Atropine is used to treat a slow heartbeat in an emergency. It is also used to reduce saliva and fluid in the respiratory tract during surgery.
It was only at dawn that the hospital staff realised the cause of the suffocation was a chemical weapon, Umm Yahya said.
“I cannot forget the gasps coming out of the suffocating children, the foam coming out of their mouths, the terrified look in their eyes. In the morning, the hospital floor was full of dead bodies.”
The nurse counted 300 dead and asked for the bodies of the women and children to be separated from the men’s. The hospital staff began wrapping them in shrouds, but there were not enough to go around.
The ordeal did not end there. While the surviving families and hospital staff were transporting some of the bodies for burial, they were attacked by warplanes.

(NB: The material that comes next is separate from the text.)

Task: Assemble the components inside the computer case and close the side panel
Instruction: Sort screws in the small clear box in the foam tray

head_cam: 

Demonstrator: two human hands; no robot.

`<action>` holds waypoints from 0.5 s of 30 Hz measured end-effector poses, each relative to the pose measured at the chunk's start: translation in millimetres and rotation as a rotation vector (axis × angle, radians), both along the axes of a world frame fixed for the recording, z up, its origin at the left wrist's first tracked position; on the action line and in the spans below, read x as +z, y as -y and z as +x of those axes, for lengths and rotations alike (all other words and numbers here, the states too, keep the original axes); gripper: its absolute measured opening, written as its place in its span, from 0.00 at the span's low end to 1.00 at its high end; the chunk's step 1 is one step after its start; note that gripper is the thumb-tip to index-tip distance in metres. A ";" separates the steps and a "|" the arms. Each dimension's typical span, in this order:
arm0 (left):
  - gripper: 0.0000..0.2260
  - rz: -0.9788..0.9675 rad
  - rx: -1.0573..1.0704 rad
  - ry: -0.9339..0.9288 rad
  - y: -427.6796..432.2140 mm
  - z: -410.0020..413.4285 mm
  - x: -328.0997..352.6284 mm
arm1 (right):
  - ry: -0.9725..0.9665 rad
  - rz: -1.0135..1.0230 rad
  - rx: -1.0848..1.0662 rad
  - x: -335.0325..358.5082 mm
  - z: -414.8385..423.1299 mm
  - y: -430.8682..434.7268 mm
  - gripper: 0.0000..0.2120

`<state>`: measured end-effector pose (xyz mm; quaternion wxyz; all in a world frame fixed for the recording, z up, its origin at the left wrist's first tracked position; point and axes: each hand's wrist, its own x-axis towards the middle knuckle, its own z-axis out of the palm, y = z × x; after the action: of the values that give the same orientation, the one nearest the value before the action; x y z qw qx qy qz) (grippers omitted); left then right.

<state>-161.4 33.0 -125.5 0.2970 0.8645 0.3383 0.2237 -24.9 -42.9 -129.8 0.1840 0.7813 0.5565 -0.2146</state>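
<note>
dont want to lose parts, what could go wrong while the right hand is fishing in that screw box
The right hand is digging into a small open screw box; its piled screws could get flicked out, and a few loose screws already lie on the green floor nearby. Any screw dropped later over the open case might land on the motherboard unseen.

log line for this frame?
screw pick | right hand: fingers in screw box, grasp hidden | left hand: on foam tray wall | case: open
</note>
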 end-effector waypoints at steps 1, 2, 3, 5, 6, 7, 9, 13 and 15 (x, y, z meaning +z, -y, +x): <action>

“Those families who were killed by the chemical weapon had a merciful death, compared with those who were killed by the warplanes,” Umm Yahya said bitterly. “As a result of the bombing, there were amputated limbs and blood everywhere.”
Among the dead were paramedics and Dr Abdul Ghani, who worked at the hospital and was killed along with his son. There were so many dead people that it was decided to dig a mass grave for them instead of individual ones.
Three days after the attack, people came to the hospital to say they had not heard or seen their neighbours for days. Umm Yahya, ambulances, and a monitoring committee made their way there and were greeted by the macabre sight of whole families lying lifeless in their homes.
“Honestly, there wasn’t a door in Zamalka and Ein Tarma that we opened without finding entire families dead,” she said. “We stood helpless, not knowing what to do.”
In one of the houses, she found a bride and a groom, whose wedding she had attended just days earlier, lying lifeless near the door, as if they were trying to escape. In another house, a family of seven were found dead.
The dead were covered in nylon bags because the funeral shrouds had run out. Six days after the attack, there were still a few houses that had not been checked, their dead inhabitants still inside.
“What I saw there was horrible. The features of someone killed by chemical weapons change after five or six days. Believe me, they had no recognisable features left,” Umm Yahya said.
Some of the surviving family members would not claim their relatives because of their distorted faces, leading the nurse to record many of the dead as anonymous.
The ordeal took a great toll on Umm Yahya, and for two weeks, she was unable to work or even move her body.
“I keep remembering how the children were sobbing, and how a father begged me to save his child, and all I could tell him was that I couldn’t do anything,” she said.
“I can take care of people who are wounded, or take out shrapnel from a bombing, but I couldn’t do anything for the victims of the chemical attack. We did everything we could.”
Umm Yahya hopes there will be justice for the families and victims, and that Syria’s President Bashar al-Assad and his government are held accountable one day.
“I just hope that people will not forget Assad’s criminality, and to support us with their hearts and souls,” she said.
The SNHR has documented a total of 222 chemical weapon attacks in Syria since the first recorded use of chemical weapons on December 23, 2012, up until August 20, 2023.
“Approximately 98 percent of all these attacks have been carried out by Syrian regime forces, while approximately 2 percent were by ISIS [ISIL],” the group said.
Referring to the 2013 Ghouta attacks as “the largest chemical weapon attack in the modern age”, SNHR said the al-Assad regime is still protected by impunity and called on the United Nations to impose economic, political, and military sanctions on the Syrian government.